▶ [Try it] All lines in the material below that hold "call" should be found and copied.

▶ [Supplied information]
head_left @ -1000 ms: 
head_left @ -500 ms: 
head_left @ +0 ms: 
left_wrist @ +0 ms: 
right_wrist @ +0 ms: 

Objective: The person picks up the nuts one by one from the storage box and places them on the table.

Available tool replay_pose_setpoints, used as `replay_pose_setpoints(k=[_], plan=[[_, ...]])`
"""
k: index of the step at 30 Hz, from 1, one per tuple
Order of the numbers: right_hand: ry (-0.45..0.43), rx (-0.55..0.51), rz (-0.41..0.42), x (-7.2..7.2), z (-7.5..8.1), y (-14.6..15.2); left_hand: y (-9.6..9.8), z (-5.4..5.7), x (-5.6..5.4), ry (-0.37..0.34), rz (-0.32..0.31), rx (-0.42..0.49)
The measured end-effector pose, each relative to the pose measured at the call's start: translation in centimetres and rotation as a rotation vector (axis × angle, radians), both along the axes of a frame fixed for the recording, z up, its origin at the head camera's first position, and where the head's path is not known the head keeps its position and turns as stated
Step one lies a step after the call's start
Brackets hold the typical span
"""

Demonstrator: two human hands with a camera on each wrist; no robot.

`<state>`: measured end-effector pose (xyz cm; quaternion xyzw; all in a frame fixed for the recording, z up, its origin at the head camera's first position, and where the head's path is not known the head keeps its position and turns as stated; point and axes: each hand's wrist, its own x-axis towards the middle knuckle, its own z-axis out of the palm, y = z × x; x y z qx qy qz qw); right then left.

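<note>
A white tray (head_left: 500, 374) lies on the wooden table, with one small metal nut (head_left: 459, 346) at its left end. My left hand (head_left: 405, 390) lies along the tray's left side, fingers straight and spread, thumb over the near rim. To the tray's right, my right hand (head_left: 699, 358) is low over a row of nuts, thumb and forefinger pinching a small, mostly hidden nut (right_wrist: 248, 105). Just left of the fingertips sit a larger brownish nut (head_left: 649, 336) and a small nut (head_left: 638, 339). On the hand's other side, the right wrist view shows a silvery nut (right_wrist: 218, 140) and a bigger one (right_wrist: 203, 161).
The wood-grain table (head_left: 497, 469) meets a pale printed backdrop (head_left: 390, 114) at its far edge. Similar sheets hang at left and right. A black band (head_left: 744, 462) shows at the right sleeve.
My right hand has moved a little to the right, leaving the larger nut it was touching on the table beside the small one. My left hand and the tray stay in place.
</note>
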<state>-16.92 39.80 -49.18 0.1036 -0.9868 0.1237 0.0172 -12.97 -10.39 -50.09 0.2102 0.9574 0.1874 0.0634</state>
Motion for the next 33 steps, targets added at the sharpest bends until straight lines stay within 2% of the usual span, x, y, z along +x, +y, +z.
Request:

▶ [Answer space]
The measured end-effector pose, each relative to the pose measured at the call's start: translation in centimetres and rotation as a rotation vector (axis × angle, radians), both along the axes of a frame fixed for the recording, z up, its origin at the head camera's first position, and where the head's path is not known the head keeps its position and turns as stated
Step one lies a step after the call's start

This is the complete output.